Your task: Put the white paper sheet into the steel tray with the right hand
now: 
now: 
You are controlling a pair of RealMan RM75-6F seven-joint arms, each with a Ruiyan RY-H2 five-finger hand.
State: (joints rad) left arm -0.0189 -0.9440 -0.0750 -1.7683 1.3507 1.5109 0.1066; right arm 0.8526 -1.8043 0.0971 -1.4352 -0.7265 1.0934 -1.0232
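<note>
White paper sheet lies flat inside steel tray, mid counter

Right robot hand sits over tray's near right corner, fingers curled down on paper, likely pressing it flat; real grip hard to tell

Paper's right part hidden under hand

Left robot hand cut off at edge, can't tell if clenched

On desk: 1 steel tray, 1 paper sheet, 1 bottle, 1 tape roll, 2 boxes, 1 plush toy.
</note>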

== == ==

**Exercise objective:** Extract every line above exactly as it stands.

**Exercise response:**
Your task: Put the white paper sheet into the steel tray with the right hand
now: 
now: 
You are controlling a pair of RealMan RM75-6F seven-joint arms, each with a Ruiyan RY-H2 five-finger hand.
State: (joints rad) left arm -0.0189 -0.9440 -0.0750 -1.7683 1.3507 1.5109 0.1066; right arm 0.8526 -1.8043 0.0971 -1.4352 -0.7265 1.0934 -1.0232
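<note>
White paper sheet lies flat inside steel tray, mid counter

Right robot hand sits over tray's near right corner, fingers curled down on paper, likely pressing it flat; real grip hard to tell

Paper's right part hidden under hand

Left robot hand cut off at edge, can't tell if clenched

On desk: 1 steel tray, 1 paper sheet, 1 bottle, 1 tape roll, 2 boxes, 1 plush toy.
</note>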

No additional output is expected for this exercise.